ただぶつぶつと、ひとり何事かを呟いている。
「……決して、可愛いなどと思ってはいないが、助けてもらった手前、死なれるのは嫌、な気がする……。だがこのままでは……」
「ジードさん? ……罠のことは僕が自分で考えてみますから、帰って大丈夫ですよ? もうお会いすることもないと思いますが、お元気で」
「うぐっ……!」
最後のあいさつに、なぜだかジードが自身の心臓を押さえた。
「……そ、それはそうだ、もゆるのような小娘と、次に偶然会う機会などあるわけがないし、会う必要もない……。ないが……」
もう用はないはずなのに、悩ましそうに唸って立ち去る様子を見せないジード。それにユウトは首を傾げる。

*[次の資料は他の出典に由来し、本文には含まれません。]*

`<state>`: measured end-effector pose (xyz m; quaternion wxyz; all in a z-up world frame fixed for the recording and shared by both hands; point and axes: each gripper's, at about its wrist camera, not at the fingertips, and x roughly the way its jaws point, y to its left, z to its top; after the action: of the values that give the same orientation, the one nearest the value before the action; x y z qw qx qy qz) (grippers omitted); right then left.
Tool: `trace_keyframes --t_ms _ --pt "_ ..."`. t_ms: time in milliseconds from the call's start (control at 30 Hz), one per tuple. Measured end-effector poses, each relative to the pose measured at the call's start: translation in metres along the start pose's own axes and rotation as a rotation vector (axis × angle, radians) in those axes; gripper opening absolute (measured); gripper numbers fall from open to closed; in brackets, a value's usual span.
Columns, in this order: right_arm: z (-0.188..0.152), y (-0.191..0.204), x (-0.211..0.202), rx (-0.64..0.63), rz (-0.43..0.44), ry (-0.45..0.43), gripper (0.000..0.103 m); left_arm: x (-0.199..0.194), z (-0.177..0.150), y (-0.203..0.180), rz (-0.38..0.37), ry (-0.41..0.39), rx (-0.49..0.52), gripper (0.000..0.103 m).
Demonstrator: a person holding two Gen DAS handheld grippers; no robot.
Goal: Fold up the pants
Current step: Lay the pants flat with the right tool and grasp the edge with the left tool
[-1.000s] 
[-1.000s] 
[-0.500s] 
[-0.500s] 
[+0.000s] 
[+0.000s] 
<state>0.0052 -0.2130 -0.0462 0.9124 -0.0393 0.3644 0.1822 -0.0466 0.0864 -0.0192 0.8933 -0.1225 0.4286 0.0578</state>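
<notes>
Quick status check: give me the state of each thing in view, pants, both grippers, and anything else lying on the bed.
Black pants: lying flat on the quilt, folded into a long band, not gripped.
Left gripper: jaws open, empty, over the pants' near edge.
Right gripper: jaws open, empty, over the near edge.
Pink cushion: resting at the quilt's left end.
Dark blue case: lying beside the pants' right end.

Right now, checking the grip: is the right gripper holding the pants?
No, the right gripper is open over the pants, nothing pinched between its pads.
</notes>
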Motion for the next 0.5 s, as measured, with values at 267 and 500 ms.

まだ何かここに用事があるのだろうかと考えて、そういえばとさっきの彼の言葉を思い出した。
「そうか、ジードさんは書庫に興味があるって言ってましたっけ。帰らないのはもしかして、そっちを解呪したいからですか?」
「えっ? ……あ、そ、そうだ。そちらが本命だったはず、だ」
ユウトの指摘に一瞬目を丸くしたジードは、しかしすぐに我に返ったように首肯した。
それを見たユウトは、困ったように眉尻を下げる。
「……ん-、ごめんなさい。兄さんたちが戻るまでは、僕がここを守らなくちゃならないんです。そっちだけ勝手に解呪するわけにはいかないし……。ジードさんには申し訳ないですけど、結果が出るまで待ってもらえます?」
「待てとは……罠が解けずにその兄たちとやらを助け出せないかもしれぬのに?」
「ん、最終手段としては、ここの罠を掛けたガラシュというひとが来るまで待って、戦います」
「ガラシュと戦うって……ひとりでか!? 何たる無謀な……間違いなく死ぬぞ!」
「僕が死んだら、もう書庫を開けてくれていいですよ」
レオたちを死地から救えないのなら、死んだ方がマシだ。
それはユウトの揺るがない覚悟。
苦笑しつつもあっさりと告げると、ジードは酷く狼狽したようだった。
「……この罠は、他の者では解けない……。もゆるの死はもう、確定したも同然……。死……死ぬのか? この、小娘が……」
男は、頭を抱えてうわごとのように呟く。
今日会ったばかりの自分を心配してくれているのだろうか。
やっぱりきっといいひとなんだと考えて、ユウトは微笑んだ。
「ここの術式を解いたことはもう術者には知れてますし、三日以内くらいで決着はつくんじゃないかと思います。その頃にまた来て下さい。……あ、でも僕が負けたらまたここに術式を掛けられちゃうかな。一応そうならないように、勝てなくても相打ちくらいには持ち込みたいけど」
「もゆるのような小娘が、毒蛇ガラシュに太刀打ちできるわけがない……。あの男を倒すには、相応の……」
そこまで言って、ジードはふと言葉を止めた。
そして、今度は何かを思案する。
「……そうだ、ガラシュを倒せるのは……。となると、このまま罠の中であの男に死なれては、奴の思う壺……。逃がした方が何かと得か……。それに何より、私としてもリスクもでかいが、この罠を解けばもゆるが死なずに済む……」
さっきまでの苦悩に満ちた表情はなりを潜め、知恵者らしい視線が罠の術式に注がれた。
そのまま、ジードはユウトに声を掛ける。
「……もゆるよ」
「はい?」
「この罠の術式、私が解いてやってもいい」
「えっ……ほんとですか!?」
一度断られたのに、どういう心境の変化だろう。
とはいえユウトにとってはもちろん歓迎することで、思わず飛び上がった。
「ありがとうございます、ジードさん! やっぱりいいひとですね!」
「い、いいひとではない。……ただで、とは言っていないからな?」
「はい、兄さんたちを助け出してくれるなら、何でもします! 何でも言って下さい!」
喜びのあまり、ユウトはいとも簡単に全面的に請け合う。
少し前にレオからそういうことを言うなと通信機越しに窘められていたユウトだが、やはり分かっていなかった。